Thursday, February 28, 2002

Glass Columns


By Linda

An array of numerous clear glittering glass columns each nearly one hundred feet high and about a foot thick contains the history of the Aiel up to the Agreement of Rhuidean. The Aes Sedai with the Jenn thus ensured that the history of the Aiel would not be lost and that the prophecy might be fulfilled. Aviendha wondered if the Aes Sedai programmed the glass columns to show the Aiel their past or if they placed the ter’angreal and allowed it to show what it pleased to grant wisdom to the Aiel (Towers of Midnight, Near Avendesora). For thousands of years since that Agreement, any Aiel man wishing to be a clan chief must enter the ter’angreal and learn their true history. They come out marked on one arm with a dragon or do not come out. Only one man in three returns. The ter’angreal was able to distinguish Rand and mark him with two dragons. Aiel women who wish to be Wise Ones also enter the ter’angreal but they do not receive any marking. The women have a much higher survival rate (The World of Robert Jordan’s The Wheel of Time). If a person without Aiel ancestry enters the columns they see no visions at all (Crossroads of Twilight ebook Q&A).

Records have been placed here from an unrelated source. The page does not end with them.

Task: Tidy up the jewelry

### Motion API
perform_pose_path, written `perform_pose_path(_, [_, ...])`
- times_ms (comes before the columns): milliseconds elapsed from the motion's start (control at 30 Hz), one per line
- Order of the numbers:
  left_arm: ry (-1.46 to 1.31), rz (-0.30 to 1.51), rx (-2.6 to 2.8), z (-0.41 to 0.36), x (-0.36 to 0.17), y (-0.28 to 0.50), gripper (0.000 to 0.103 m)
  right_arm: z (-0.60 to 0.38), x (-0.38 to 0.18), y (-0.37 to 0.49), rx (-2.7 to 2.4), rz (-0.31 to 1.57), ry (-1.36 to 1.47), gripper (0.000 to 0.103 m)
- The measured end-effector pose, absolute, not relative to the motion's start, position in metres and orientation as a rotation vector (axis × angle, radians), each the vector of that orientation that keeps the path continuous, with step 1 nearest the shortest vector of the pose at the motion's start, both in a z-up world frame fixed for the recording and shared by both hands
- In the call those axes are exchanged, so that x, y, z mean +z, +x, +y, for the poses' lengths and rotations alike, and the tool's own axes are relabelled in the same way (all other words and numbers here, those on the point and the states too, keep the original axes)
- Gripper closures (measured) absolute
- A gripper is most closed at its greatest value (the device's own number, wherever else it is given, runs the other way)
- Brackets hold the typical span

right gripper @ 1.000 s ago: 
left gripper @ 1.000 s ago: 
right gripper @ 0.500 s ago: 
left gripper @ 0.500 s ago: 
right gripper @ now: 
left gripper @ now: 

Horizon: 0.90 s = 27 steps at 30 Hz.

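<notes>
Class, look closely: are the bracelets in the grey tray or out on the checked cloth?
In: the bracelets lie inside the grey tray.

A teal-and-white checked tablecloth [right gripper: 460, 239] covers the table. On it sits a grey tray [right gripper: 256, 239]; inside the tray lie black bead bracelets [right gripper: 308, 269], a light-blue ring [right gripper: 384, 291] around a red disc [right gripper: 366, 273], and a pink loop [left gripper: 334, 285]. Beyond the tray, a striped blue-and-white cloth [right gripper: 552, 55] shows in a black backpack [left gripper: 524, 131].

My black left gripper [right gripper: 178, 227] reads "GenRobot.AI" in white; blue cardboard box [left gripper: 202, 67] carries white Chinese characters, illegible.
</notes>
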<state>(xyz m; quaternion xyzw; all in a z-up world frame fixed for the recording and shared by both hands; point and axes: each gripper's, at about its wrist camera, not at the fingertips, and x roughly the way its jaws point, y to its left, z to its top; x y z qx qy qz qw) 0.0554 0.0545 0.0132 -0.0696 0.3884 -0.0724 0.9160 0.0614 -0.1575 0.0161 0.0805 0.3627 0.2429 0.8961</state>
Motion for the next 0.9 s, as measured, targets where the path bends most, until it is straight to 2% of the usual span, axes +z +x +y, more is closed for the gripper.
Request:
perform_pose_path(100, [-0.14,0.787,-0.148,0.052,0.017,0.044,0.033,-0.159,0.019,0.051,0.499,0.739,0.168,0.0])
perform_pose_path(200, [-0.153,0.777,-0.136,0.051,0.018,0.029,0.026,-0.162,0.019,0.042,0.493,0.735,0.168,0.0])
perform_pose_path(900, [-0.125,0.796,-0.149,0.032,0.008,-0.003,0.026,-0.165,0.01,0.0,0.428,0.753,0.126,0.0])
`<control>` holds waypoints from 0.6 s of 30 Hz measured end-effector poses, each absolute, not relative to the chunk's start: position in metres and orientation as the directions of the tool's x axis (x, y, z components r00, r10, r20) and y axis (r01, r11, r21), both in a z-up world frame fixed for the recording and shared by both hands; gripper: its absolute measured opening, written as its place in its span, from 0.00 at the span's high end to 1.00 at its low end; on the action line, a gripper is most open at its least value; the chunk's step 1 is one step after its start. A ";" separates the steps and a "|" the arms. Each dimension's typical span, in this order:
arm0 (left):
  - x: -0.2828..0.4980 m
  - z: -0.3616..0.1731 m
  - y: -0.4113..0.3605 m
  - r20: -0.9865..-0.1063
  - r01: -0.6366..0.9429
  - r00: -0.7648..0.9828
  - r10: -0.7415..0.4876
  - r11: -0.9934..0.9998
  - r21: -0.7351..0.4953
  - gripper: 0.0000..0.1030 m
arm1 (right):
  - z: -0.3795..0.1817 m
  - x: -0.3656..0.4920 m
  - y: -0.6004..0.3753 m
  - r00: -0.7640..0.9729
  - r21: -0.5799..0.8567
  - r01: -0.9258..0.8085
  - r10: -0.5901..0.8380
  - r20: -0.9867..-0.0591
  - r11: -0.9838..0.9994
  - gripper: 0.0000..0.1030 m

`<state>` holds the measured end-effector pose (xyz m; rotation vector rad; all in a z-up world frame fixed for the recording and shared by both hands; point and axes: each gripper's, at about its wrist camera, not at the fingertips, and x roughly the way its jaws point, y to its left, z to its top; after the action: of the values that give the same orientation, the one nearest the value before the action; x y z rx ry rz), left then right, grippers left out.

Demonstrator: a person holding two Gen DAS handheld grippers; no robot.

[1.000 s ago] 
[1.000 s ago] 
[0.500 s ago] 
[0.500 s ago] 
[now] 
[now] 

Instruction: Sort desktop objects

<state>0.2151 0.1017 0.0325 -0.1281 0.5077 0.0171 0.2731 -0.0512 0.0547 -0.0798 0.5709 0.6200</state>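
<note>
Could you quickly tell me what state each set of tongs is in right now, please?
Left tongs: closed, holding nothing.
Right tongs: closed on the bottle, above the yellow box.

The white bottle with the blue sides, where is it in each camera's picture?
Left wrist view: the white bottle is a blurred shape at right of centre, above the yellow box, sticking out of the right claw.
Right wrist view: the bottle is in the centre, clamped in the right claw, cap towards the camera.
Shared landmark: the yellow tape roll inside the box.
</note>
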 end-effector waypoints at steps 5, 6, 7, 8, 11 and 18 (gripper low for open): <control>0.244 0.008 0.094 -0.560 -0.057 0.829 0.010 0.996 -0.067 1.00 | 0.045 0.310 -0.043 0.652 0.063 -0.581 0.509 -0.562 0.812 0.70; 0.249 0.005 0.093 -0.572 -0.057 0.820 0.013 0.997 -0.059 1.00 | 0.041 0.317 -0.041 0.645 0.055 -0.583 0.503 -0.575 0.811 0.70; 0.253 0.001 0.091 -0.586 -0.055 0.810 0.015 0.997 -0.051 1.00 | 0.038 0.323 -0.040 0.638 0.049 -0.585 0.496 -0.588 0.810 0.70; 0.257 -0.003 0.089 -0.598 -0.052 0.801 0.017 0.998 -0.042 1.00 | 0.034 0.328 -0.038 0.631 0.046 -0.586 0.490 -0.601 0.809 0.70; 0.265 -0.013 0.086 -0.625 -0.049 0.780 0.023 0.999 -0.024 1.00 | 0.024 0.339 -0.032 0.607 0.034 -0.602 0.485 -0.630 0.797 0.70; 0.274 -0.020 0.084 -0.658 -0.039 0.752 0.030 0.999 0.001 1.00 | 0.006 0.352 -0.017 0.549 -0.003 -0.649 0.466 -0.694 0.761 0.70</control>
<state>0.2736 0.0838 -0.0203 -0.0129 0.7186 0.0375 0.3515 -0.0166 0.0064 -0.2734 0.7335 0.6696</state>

When an Aiel enters the columns they seem to vanish immediately (The Shadow Rising, The Road to the Spear). The air is cooler within the columns. The history commences with the Agreement of Rhuidean and the person probably experiences it through the eyes of their own ancestors (The Shadow Rising, He Who Comes With the Dawn). With each step into the ter’angreal the person goes back in time starting from the first few centuries AB (The Shadow Rising, The Road to the Spear). Progress within the ter’angreal appears to depend on how quickly the person can absorb and accept the memories that they see, as evidenced by Rand catching up with and overtaking Muradin (The Shadow Rising,The Dedicated). If they can’t accept the history, they don’t come out. It is not known what happens to their bodies. As the person moves within the ter’angreal, the columns’ lights flash faster, and the air swirls increasingly strongly until:

The light from the columns was a shimmering blue haze that seemed solid, that seemed to claw the nerves out of his skin. The wind howled, one vast whirlwind sucking inward.

- The Shadow Rising, The Dedicated

These effects are not apparent from the outside. Traversing the array can take up to ten days (The Shadow Rising, He Who Comes With the Dawn).

Only one trip through the columns was allowed.

When Aviendha tried to read the ter’angreal she found that it was vastly more powerful and complex than she thought and that the columns had an awareness. By trying to read the ter’angreal Aviendha may have re-set it, or its awareness of her need for knowledge and her regard of the ancestral memories it gave as no longer useful, made it show her the future instead (Towers of Midnight, Near Avendesora). She still progressed backwards in time as she walked through the columns, but from a distant future to a closer one. It seems the future it showed is not definite, but likely based on the person’s memories and beliefs (and in Aviendha’s case, the buried memories of her trip through the Wise Ones apprentice rings) at that time.

Bair also made a second trip through the columns to see if she would also experience what Aviendha did. She saw something similar to Aviendha, but through different eyes – those of her descendants - and believes it is a warning of a future the Aiel must avoid (A Memory of Light, To See The Answer):

"I saw it just as she did," Bair was saying. "Though it was my own descendants who lent me their eyes. I think we will all see it now, if we return the third time. It should be required."

"Three visits?" Melaine said. "That brings change indeed. We still do not know if the second visit will show this, or the previous vision."

A Memory of Light, The Choice of a Patch


The Wise Ones now wonder what future Aiel will see in the glass columns when they make their first traverse of it: will they see their history or their future? Either way is well worth experiencing in Bair’s opinion.